Indeed, in the legislation that they are asking us to consider today they are potentially blocking and stifling one of Australia’s major companies, Telstra, from investing in future wireless opportunities. That is a key part of their legislation. The option is there for the minister to block Telstra from bidding for more spectrum that will make it possible for them to pursue further investments.
So we have this government picking winners, saying that it knows best, creating a new government owned monopoly, and doing it all at the whopping great cost of $43 billion. We are going to hold them to account every step of the way on this. The challenge for the government, as this debate progresses through the committee stage, is to inject a bit of transparency—to accept the demands of Senator Xenophon and to release the business case. We have been calling for it. Senator Cormann has, of course, ensured that other areas of analysis of that business case have been exposed. He and I will move a motion in this place later today that the Greenhill report be released as soon as it is provided to the government. All of these documents should be released if you believe in transparency, and you should accept the need for robust analysis of your proposal. It is a $43 billion proposal and it should have a decent cost-benefit analysis attached to it.
Even Senator Conroy has previously talked about the importance of cost-benefit analyses. The government’s own body, Infrastructure Australia, has talked about the importance of cost-benefit analyses, yet for the biggest project ever undertaken the government will not commit to a cost-benefit analysis. That simply says to us that they have something to hide, and that is why we will push the government to the brink on this issue. We will do that because it is very important that we ensure that such large sums of money in such an important industry receive the types of protection and wise decision-making that this government is so clearly incapable of.
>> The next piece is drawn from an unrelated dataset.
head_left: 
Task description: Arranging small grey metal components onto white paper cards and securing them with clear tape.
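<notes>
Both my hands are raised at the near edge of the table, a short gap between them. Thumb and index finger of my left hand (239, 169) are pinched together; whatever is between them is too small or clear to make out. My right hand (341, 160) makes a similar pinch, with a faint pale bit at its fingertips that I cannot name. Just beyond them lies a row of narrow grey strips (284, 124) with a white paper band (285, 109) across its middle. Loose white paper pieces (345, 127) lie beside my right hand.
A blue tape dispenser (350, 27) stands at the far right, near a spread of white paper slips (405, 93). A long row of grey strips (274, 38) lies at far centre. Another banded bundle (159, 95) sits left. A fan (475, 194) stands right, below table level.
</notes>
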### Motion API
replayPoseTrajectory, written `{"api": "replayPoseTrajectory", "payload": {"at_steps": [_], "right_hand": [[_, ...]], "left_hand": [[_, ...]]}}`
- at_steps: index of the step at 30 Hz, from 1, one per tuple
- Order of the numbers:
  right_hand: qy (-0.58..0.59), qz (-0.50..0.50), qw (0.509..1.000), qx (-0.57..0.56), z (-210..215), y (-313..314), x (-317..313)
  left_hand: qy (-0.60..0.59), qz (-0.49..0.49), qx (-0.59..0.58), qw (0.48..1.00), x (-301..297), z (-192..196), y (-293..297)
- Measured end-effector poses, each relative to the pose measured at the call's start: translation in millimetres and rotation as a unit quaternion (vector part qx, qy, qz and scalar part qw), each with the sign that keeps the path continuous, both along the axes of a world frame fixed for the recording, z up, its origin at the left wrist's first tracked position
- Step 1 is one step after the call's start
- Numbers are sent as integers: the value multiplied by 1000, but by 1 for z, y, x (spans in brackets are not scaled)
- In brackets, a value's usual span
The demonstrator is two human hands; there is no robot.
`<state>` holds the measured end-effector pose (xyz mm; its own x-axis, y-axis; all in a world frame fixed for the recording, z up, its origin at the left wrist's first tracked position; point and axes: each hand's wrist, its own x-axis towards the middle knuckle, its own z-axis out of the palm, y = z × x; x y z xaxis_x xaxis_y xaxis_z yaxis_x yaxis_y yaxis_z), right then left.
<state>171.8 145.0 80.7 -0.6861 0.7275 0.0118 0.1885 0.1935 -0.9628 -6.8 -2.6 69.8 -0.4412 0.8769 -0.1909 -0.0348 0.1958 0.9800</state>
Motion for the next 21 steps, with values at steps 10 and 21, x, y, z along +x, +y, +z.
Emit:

I turn to Senator Ludlam’s amendment. I again say that the opposition will not be supporting it, because changing the objects of this bill will not deliver the robust analysis that we think is necessary. The challenge for the Greens, the crossbenchers and, most importantly, for the government—if they believe in having accessible and affordable services and if they want those services at the lowest cost to the Australian taxpayer—is to accept our demands. Get the Productivity Commission involved. Let us have that study. It need not hold anything up. It can be done by the end of May and then we will have something decent to debate in this place.